Паруса осени - страница 13

Шрифт
Интервал


Теперь же, в мирной жизни, каждый день – всё та же служба. Покидая квартиру до рассвета, он возвращался в темноте, отчего казался соседям нелюдимым, неприятным и скрытным.


…На холодном сидении утреннего дежурного трамвая из одного конца города в другой ехал немолодой мужчина.

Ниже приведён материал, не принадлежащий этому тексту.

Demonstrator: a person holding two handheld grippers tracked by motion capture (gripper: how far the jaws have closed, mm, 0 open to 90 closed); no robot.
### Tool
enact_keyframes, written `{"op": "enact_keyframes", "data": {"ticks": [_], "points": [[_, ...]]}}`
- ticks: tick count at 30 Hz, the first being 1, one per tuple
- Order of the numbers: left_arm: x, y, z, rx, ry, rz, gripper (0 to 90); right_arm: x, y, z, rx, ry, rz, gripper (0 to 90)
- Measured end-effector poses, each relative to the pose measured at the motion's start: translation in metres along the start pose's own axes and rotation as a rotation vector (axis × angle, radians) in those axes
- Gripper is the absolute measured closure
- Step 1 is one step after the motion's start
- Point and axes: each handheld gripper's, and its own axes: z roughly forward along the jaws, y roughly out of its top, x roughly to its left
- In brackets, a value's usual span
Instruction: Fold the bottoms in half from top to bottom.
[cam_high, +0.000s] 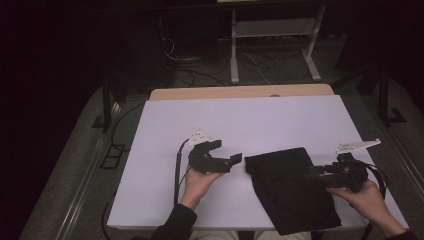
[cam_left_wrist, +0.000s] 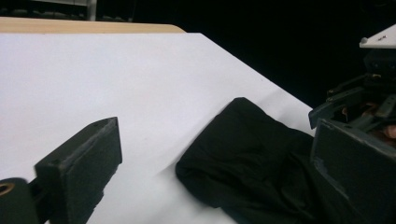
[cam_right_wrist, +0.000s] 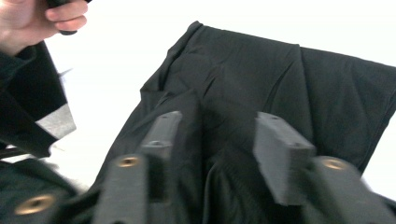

Штатская одежда не могла скрыть его военной выправки, но немного рассеянный взгляд навстречу сонному городу за окном выдавал совершенно мирные намерения, – вывести на прогулку собаку, что выпросили у него внуки, и купить им свежего разливного молока, с самого верха алюминиевой фляги…

Запах родной речи

Что я больше всего любил в школе, так это первый учебный день, когда, соскучившись по товарищам, и стесняясь того, мы робко разглядывали друг дружку, особенно девчонок, замечая, сколь похорошели они, но как нескладны по сравнению с ними мы сами. Мальчишки росли, делаясь, подобно щенкам, длинноногими, долговязыми, составленными из одних локтей, коленок и спины, в которую они пытались втянуть голову, словно в раковину. Изменения, происходящие в девочках, были неуловимы и прелестны. Неописуемы! Ибо, стоя с ними рядом, мы отчаянно глупели, совершали безумства, которых сами не ожидали от себя.

Так оно всё и было, когда мы стали чуть старше, но в младшей школе главным были запахи.

Аромат третьей перемены исходил от завёрнутых в бумажку завтраков. Переложенные из ранца на полку парты, они дразнили, подливая в рот слюны и мешали счесть два плюс два. Едва заканчивал трещать звонок, серая бумага с тёмными от смальца пятнами на боку разворачивалась словно сама по себе, и мы принимались жевать намазанные жиром горбушки, повторяя к следующему уроку стихи про страну с вольными землями и кисельными берегами.8


А как пахли новые буквари?! Мамой и родной речью!!! Когда мы возвращались из школы, дома нас поджидала накрытая салфеткой тарелка и стакан молока, пообедав, садились за уроки, а после, когда вечер стирал все краски дня одну за другой, не зажигая света, мы облокачивались на подоконник, и поджидая маму с работы, вглядывались на тропинку перед домом, в надежде рассмотреть знакомый до боли в сердце силуэт.


На уроках каллиграфии мы пытались переупрямить непроливайку и учителя. Чернильница ни за что не желала пачкать парту, а педагог был неутомим в призывах не писать носом, не свешивать локоть с парты и не горбиться, уподобляясь верблюду… Помнится, когда я смог, наконец, в точности скопировать «Смиренный игумен Пафнутий руку приложил», учитель похвалил меня за усердие, но дежуривший в тот день по классу Вовка, мой заклятый друг, принимая с парты непроливайку, чтобы вместе с остальными унести её в учительскую, нарочно залил лист с красиво выведенными строчками. После я, конечно, дал ему «леща», как полагается, но того безупречного игумена было уже не вернуть. Сколь не пробовал потом, – то наклон чуть не такой, а то пёрышко разъедется предательски надвое, так что чернила растекаются жирной каплей по буквам.